Sen. Dianne Feinstein, who has long campaigned to revive the assault weapons ban that she got through Congress in the 1990s, literally shook with glee as Trump laid out his suggestions, as Sarah Wire wrote.

The session made for “fascinating television, and it was surreal,” Sen. John Cornyn of Texas, the chamber’s second-ranking Republican, told reporters afterward.

What it doesn’t necessarily make for is actual legislation.

As Noah Bierman and Cathy Decker wrote, Trump’s approach to guns may recapitulate his experience with immigration — floating ideas with bipartisan appeal only to pull them back when conservatives objected.

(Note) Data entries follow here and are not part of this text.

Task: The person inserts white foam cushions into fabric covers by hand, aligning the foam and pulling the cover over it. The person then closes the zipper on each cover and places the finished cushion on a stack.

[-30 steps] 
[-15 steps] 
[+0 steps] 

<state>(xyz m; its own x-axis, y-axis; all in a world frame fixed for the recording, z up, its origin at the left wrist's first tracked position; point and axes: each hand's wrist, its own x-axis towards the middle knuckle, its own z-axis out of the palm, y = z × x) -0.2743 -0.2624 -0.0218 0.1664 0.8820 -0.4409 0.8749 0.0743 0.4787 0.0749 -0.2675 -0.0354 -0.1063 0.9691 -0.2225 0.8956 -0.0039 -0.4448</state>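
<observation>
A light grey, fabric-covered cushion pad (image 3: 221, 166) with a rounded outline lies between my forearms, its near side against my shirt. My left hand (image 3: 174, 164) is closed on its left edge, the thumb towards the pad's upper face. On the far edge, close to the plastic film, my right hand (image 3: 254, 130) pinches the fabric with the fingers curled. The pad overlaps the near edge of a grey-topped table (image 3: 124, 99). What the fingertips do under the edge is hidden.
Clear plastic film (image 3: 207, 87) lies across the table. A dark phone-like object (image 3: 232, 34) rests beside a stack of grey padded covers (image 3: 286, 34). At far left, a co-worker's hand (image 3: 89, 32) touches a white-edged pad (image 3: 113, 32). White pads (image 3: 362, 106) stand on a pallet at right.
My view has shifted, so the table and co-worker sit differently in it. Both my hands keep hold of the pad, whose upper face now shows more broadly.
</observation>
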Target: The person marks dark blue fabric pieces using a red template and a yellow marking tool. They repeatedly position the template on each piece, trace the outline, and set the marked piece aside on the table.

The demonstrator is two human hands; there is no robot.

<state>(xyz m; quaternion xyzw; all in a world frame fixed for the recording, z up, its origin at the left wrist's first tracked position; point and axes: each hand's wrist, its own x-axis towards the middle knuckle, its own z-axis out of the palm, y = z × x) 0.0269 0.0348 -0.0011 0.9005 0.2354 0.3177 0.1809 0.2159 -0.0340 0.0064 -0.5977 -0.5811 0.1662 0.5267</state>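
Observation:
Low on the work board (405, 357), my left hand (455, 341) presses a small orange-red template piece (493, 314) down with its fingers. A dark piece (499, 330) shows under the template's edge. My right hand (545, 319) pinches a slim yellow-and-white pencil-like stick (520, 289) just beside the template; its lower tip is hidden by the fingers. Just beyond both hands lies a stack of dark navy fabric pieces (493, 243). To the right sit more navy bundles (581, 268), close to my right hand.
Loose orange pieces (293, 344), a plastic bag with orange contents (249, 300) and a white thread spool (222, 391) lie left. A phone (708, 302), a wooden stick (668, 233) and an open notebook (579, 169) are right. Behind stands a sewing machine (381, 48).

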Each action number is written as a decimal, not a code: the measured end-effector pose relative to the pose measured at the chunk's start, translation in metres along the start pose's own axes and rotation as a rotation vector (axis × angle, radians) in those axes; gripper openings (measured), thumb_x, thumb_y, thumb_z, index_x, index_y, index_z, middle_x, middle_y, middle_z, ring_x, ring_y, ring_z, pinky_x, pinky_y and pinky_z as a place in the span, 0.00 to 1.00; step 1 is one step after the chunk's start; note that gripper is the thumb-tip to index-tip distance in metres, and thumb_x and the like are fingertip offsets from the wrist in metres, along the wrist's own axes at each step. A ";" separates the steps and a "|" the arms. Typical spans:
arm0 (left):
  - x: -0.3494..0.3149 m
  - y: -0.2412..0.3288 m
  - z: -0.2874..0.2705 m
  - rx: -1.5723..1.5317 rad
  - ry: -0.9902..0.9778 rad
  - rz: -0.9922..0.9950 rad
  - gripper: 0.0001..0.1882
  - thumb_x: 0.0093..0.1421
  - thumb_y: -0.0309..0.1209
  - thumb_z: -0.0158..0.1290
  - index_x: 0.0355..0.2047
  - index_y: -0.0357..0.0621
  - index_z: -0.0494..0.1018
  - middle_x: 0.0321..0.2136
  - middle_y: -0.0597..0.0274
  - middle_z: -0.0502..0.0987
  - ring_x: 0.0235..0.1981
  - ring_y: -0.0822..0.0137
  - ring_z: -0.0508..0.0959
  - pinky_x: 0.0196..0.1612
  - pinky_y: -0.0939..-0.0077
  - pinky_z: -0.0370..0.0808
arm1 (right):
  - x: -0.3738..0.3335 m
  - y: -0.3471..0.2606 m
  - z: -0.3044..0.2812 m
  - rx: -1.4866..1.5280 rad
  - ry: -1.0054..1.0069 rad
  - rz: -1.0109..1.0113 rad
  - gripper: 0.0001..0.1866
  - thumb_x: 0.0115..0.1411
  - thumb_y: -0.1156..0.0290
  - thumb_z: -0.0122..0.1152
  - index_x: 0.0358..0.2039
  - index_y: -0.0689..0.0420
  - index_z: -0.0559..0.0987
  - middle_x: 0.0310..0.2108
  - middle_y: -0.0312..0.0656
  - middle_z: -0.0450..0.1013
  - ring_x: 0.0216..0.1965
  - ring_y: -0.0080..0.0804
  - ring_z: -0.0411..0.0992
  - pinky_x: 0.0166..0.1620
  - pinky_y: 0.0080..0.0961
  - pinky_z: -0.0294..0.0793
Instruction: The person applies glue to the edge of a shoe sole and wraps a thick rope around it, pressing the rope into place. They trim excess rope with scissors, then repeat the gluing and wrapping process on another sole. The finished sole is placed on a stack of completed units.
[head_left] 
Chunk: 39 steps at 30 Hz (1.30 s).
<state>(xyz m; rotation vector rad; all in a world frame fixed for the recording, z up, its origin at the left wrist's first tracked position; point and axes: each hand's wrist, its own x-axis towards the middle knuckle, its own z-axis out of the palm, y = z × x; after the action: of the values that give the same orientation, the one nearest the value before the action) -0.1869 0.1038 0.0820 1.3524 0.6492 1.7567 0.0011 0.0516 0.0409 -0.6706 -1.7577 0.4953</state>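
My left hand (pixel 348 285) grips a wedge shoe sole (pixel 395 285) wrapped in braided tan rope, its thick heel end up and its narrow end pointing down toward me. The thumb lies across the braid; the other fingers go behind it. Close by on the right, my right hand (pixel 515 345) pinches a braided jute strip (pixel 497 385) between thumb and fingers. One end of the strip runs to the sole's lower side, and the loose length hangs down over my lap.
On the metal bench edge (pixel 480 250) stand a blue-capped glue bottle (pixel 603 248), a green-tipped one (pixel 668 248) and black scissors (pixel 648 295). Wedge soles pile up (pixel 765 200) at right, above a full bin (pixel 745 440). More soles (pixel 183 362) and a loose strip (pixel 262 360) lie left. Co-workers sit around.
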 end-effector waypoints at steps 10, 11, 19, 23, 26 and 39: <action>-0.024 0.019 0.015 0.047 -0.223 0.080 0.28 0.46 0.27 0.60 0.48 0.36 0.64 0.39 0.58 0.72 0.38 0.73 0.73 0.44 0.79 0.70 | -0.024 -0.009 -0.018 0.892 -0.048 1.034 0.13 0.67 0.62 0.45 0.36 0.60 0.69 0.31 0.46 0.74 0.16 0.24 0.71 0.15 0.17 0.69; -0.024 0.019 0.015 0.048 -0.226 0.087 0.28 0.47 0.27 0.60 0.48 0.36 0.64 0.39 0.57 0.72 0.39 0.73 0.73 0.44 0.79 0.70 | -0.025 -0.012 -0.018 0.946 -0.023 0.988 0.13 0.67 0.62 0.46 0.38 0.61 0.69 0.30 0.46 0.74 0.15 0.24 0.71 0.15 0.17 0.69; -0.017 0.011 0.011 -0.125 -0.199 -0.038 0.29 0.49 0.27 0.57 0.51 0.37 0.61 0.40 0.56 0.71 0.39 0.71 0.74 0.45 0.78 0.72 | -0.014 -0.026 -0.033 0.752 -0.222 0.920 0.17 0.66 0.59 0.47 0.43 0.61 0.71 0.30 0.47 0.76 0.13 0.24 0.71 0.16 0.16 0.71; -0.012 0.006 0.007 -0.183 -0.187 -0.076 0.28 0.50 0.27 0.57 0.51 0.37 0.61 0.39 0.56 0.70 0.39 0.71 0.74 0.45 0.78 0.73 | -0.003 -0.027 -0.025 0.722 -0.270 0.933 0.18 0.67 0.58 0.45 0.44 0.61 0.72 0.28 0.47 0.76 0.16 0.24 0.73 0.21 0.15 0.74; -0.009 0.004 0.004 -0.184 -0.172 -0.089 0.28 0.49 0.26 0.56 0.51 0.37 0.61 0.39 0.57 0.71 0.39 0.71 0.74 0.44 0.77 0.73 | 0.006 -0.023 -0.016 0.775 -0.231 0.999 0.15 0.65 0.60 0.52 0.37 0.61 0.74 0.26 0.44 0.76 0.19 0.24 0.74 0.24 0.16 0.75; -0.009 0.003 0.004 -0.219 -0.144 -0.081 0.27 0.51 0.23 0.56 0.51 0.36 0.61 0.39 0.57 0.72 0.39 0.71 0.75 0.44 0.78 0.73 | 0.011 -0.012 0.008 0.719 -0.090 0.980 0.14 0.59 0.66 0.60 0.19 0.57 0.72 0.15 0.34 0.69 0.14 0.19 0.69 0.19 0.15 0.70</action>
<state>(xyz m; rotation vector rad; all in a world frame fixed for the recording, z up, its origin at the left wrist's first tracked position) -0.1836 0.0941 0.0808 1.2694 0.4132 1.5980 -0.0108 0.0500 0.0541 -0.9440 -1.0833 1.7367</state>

Indeed, by Friday morning, after Trump ate dinner Thursday night with a top NRA official, White House Press Secretary Sarah Huckabee Sanders was carefully walking back some of the president’s comments.

On expanded background checks, for example, she said Trump’s position was “not necessarily universal background checks, but certainly improving the background check system.”

“Universal means something different to a lot of people,” she said.

And on raising the age limit for buying a rifle? “Conceptually, he still supports raising the age to 21. But he also knows there’s not a lot of broad support for that,” she said, adding that “I think he thinks it would probably have more potential in the states than it would at the federal level.”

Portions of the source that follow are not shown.